Poet Rachel Deering lives in Bath, England, with her cat, and works in the field of mental health supporting those who struggle with addiction. She has a love of the natural world and what it can tell us about ourselves. Rachel is a director of writing website ABCtales – where she also shares her own new poetry under username onemorething. She supports Signe Maene with Bookworm Saturday on Twitter, and can also be found tweeting poetry, art, nature, myth, folklore plus photos of her cat from her own account. Her first poetry collection is Crown of Eggshells.
Birch Tree
I would make my home
in the trunk of a birch tree,
if I could; a small cavity hewn
into hollow, set against the ruin
of squall and bitterness.
And when a buff-tip moth emerges,
branch-like, and wonders,
wintered, if our birch is asleep
or dead, I will tell her
what this tree has seen –
the long desolation of an ice age,
yet was the first to renew, and
will be the earliest to leaf,
that its roots are waking
from annelid dreams,
the journeys of worms, stirred
by light to movement
in the unravelling of a March.
Dutch Elm Disease
Elms make good coffins
in their resistance to decay,
even though each tree, itself,
can struggle to survive.
We observe and accept so much
without the foundations of understanding:
it is said that you should not speak
whilst you dig a grave,
you should not look back
from a funerary procession.
You should not.
I don’t know why;
only that Orpheus was grief-stricken
with regret, resigned to be riparian
in a longer song of sleep, hung
upon the notes of music, strung
to the roots required to grow
a forest of Elm. Still, the green
of love leaves as all things
migrate to their own winters, in the end.
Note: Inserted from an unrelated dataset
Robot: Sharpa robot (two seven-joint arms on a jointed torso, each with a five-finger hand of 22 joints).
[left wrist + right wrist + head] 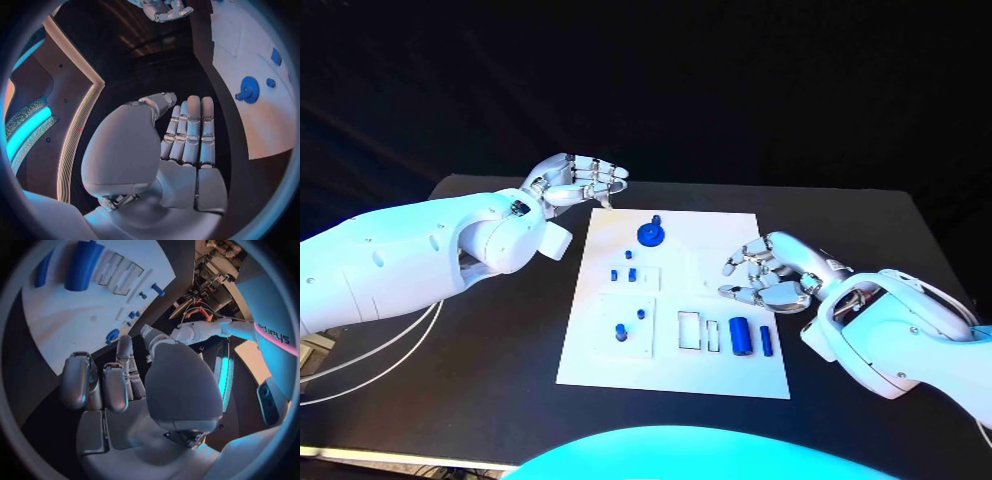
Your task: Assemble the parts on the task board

And this tree can perceive its tenants,
rally wasps, summon Saturn -
no mother to these sip-sap children
– expels them with repulsion.
You should not dream of death,
you should not depart a burial
by the same route that you arrived.
You should not.
I don’t know why
there are thresholds that we keep
or cross; the Elm marks a passage alone,
is no arbiter of choices and besides,
alternatives narrow when one is stunted
from actualisation: this is a disease
of the unloving of a bark beetle, here,
only a jaundice of sorrow
can multiply amongst the living.
Pine Trees
A pine tree has a coolness
that imparts a blue tone
to the discomfort of its needles, and
I have seen its spines of shade
and known that love can be as painful
as much as it may be evergreen.
These pine trees,
their trunks can grow broad enough
to hide a man in,
a coffin for a god,
can stretch high enough to climb skyward,
but still, at times, not refrain
from snuffing the whiteness of stars.
And their sap flows with the moon,
in cycles, as the syrup of kinder words wanes,
though I appear untroubled, allow the disinfectant
of their resin to ward away the inconvenience
of the possession of any blame.
Despite this, these pine trees
have marked the graves of losses
and mapped my route of regret,
they hang my memories on the snags
of lower branches and notch out
the lengths of their tall lives.
Younger years survived, I divide what remains
between this forest of dependents,
from lichen scale to blooms of chanterelles
in symbiosis, and creeping ladies tresses
to the crossbills who call out
their celtic-voiced reminders from red limbs,
and who pluck the seeds from fertile cones
until I burn the timber to invite a warmth back in.